Tout ce virage comporte cependant quelques angles morts, selon la CCAQ. Les gouvernements ne doivent pas se contenter d’imposer des exigences réglementaires. À terme, les aides financières pour l’achat de ces véhicules doivent rester en place. On doit aussi s’assurer que le réseau de bornes de recharge continue à accroître son empreinte géographique, souligne le président-directeur de la Corporation.

On doit se pencher sur la formation du personnel technique responsable de réparer et d’entretenir ces véhicules de plus en plus complexes, dit Ian Sam Yue Chi.

« Un nombre grandissant de concessionnaires doivent aussi mettre à jour leurs installations, ajoute-t-il. Il y a des exigences à respecter. Les coûts sont astronomiques. Le gouvernement devra se pencher là-dessus dans un avenir rapproché. »

M. Soucy affirme que la facture oscillait aux alentours de 1,5 million chez son concessionnaire de Terrebonne pour se « mettre aux normes du manufacturier ».
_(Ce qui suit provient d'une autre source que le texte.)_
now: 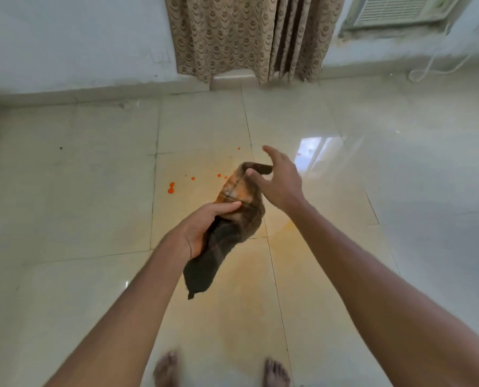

« Ford exige trois superbornes par concessionnaire, dit-il. Il y a ce que le constructeur exige et ce que ton marché demande. On a vendu 300 véhicules électriques l’an dernier à Terrebonne. C’est entre 25 % et 30 % de nos ventes. Il faut aussi moderniser les installations à l’intérieur de la bâtisse. C’est majeur comme investissement. »

M. Breton partage les préoccupations de la CCAQ sur l’aspect de la formation, notamment à l’extérieur des grands centres urbains. Le dirigeant de Mobilité électrique Canada rappelle cependant que cet enjeu va au-delà des véhicules VZE. Il y a également des défis à relever du côté des véhicules à essence, qui se complexifient, puisqu’ils sont équipés d’ordinateurs de bord de plus en plus sophistiqués.

En savoir plus
  • 10 %
    Environ une nouvelle immatriculation sur dix au pays pendant les neuf premiers mois de 2023 concernait un VZE.